Look through the data for the string "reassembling". Copy every line where it is found.

################

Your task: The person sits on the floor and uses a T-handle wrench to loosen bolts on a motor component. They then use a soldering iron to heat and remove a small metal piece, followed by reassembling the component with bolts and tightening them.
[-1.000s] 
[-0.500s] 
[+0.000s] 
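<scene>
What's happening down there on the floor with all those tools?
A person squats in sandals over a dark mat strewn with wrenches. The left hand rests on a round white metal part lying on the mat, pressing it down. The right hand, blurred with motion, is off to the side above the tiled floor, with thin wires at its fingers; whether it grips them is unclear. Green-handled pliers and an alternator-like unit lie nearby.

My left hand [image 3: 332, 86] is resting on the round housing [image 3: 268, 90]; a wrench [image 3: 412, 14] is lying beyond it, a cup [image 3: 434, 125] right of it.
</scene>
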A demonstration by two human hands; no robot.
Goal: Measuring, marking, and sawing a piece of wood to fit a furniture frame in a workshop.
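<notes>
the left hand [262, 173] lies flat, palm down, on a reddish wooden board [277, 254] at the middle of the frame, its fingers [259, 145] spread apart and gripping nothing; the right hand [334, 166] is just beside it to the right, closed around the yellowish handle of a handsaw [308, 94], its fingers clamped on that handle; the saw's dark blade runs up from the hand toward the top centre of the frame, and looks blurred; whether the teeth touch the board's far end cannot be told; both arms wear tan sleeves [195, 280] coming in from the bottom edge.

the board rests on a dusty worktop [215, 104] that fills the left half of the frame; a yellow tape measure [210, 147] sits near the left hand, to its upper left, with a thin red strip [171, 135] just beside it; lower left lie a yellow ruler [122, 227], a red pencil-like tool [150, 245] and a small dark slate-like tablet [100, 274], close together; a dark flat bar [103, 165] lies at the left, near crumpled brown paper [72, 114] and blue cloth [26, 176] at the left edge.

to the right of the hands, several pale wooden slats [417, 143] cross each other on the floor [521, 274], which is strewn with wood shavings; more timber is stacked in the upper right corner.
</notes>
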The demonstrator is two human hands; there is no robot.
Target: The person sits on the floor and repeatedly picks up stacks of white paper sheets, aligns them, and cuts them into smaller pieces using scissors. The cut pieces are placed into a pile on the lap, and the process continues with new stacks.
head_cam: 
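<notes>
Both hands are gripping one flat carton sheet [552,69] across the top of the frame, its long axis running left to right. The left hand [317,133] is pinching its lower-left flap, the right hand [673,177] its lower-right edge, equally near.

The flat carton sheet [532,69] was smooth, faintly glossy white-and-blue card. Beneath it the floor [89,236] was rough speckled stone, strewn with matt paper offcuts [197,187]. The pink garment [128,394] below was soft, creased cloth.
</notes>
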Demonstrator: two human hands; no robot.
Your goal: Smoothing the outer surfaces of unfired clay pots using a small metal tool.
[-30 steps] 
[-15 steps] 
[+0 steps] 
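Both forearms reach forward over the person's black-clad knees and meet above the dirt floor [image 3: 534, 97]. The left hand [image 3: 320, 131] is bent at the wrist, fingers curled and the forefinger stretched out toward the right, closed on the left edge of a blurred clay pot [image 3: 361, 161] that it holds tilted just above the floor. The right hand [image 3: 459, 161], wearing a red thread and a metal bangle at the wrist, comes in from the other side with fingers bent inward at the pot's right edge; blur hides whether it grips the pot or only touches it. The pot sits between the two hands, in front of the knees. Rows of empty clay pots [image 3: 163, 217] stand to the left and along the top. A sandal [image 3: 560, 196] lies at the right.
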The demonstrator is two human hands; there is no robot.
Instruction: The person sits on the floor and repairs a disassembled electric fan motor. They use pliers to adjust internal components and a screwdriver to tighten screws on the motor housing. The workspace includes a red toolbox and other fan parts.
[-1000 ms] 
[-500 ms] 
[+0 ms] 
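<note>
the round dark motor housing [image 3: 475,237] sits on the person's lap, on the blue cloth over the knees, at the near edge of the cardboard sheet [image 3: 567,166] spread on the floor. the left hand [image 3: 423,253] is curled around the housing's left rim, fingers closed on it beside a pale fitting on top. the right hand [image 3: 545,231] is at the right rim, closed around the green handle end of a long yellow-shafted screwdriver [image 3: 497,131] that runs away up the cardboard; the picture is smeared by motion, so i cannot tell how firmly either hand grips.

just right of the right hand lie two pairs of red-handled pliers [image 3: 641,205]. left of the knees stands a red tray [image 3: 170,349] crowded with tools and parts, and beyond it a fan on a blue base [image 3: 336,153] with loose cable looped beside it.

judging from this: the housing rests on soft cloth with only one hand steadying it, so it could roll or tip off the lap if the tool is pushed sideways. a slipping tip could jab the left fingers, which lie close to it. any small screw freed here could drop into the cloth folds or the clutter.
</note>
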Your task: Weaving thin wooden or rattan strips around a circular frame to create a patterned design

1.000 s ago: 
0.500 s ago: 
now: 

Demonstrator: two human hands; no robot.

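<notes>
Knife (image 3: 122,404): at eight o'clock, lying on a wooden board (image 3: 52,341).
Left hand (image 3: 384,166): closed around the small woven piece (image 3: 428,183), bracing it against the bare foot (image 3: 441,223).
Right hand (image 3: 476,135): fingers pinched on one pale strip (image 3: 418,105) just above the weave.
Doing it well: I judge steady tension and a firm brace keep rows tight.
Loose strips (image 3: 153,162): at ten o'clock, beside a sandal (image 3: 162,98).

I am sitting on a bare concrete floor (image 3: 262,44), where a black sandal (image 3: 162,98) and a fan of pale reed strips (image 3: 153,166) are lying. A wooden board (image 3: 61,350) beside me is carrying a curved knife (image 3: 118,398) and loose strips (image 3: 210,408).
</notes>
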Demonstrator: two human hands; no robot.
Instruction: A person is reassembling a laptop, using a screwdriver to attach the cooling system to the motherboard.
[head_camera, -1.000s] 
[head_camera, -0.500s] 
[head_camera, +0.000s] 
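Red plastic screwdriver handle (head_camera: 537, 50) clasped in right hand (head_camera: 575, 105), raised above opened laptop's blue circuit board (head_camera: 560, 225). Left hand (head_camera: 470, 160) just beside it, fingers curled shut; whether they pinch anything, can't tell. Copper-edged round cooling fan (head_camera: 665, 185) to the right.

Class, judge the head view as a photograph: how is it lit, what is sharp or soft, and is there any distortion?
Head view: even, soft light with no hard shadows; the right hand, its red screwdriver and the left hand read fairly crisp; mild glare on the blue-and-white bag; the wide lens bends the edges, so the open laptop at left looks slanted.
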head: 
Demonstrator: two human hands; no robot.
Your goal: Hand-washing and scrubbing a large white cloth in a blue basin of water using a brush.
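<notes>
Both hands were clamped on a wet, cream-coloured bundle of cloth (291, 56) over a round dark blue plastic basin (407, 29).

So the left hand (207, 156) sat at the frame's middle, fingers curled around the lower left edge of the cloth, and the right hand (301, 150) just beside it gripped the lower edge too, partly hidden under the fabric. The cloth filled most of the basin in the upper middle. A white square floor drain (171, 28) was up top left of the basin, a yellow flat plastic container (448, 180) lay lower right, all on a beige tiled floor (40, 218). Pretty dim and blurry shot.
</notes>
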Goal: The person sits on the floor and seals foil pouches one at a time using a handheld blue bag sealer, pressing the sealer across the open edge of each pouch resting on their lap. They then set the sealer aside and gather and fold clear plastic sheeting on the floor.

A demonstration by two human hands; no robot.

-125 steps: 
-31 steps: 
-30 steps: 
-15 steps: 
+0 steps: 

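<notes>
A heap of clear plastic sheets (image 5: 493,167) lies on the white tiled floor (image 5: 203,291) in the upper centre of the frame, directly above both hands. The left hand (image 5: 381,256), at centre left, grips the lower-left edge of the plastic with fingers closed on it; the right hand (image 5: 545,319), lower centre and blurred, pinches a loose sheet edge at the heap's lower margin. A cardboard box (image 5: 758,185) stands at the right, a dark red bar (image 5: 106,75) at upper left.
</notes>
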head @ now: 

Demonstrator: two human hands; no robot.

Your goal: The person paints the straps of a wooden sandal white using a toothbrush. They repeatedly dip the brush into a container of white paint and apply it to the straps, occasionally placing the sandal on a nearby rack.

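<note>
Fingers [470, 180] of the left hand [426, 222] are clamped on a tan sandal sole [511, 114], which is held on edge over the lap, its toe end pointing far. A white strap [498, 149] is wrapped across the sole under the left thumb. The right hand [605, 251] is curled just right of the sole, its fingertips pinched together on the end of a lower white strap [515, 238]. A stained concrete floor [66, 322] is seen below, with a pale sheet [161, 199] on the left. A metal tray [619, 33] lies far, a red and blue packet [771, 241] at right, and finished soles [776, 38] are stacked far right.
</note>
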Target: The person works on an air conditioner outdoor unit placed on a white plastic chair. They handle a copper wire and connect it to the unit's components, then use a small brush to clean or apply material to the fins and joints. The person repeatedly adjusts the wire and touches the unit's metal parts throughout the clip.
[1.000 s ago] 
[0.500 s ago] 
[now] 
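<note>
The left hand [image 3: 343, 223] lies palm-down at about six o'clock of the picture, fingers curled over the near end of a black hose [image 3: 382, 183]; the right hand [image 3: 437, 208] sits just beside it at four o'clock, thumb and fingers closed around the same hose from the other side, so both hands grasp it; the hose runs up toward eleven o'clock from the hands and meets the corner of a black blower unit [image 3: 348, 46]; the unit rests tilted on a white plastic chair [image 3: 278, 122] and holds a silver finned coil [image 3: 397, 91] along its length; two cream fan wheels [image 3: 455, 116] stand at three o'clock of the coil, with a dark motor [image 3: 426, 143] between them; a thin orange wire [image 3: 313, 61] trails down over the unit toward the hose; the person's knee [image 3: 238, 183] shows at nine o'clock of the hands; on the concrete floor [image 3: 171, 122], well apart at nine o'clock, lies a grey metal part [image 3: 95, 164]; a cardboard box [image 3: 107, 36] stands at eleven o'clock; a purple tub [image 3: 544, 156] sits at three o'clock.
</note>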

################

ANSWER FOR THIS EXERCISE ::
Your task: The person sits on the floor and uses a T-handle wrench to loosen bolts on a motor component. They then use a soldering iron to heat and remove a small metal piece, followed by reassembling the component with bolts and tightening them.
Instruction: A person is reassembling a laptop, using a screwdriver to attach the cooling system to the motherboard.

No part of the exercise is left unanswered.